The fit between enzyme and substrate in binding helps to produce enzyme specificity.
Complementarity between enzyme and and substrate is governed by factors besides
shape– e.g., the electrical charge. The substrate may be positively charged and the
enzyme’s active site negatively charged and vice versa.
Hydrogen bonds and other weak forces may also hold the the enzyme- substrate complex
together. Hydrophobic regions of the substrate associate with similar regions on the
active site of the enzyme. For most enzymes contributions from shape, charge, and a
large number of weak forces are responsible for the formation and strength of the
complex.
19. Induced fit hypothesis
proposed in 1958 by Daniel E. Koshland, Jr.: the binding of substrate induces a
conformational change in the active site of the enzyme. In addition, the enzyme
may distort the substrate, forcing it into a conformation similar to that of the
transition state
20. Transition state stabilization
• Linus Pauling (1946) formulated the principle that
• An enzyme increases the reaction rate not by binding tightly to the
substrates, but by binding tightly to the reaction’s transition state,
i.e., substrate that have been strained toward the structure of the
product. In other word, the tightly bound key of the lock and key
model is the ‘transition state’, not the substrate.

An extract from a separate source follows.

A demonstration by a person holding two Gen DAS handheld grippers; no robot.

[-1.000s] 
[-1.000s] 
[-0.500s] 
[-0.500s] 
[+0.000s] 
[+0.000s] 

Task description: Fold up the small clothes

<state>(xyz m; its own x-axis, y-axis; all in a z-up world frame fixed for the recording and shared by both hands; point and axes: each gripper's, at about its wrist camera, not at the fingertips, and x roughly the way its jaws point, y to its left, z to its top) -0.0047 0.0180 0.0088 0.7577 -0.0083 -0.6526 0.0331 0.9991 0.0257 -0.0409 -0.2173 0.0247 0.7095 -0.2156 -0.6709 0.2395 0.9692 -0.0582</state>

Pauling’s theory of enzyme’s actions is consistent with the chemical
catalytic mechanisms, in which the catalyst stabilizes the transition
state of the reaction. In an enzyme, tight binding( stabilization) of
the transition state occurs in addition to acid-base, covalent, or
metal ion catalysis.
21. Effect of very tight substrate binding on enzyme catalysis
The red line indicates the free
energy changes as the reactants
pass through a transition state
to products. The blue line
indicates free energy changes
for the same reaction when the
reactants (substrates) are very
tightly bound to the enzyme (
they are at a very low free
energy level) before they react.
The activation energy barrier
(G‡) is therefore increased
because the tight binding must
be overcome before the
substrates can reach the
transition state.
22. Temperature Effects
Like most chemical reactions, the rate of an enzyme-catalyzed reaction
increases as the temperature is raised. A ten degree Centigrade rise in
temperature will increase the activity of most enzymes by 50 to 100%.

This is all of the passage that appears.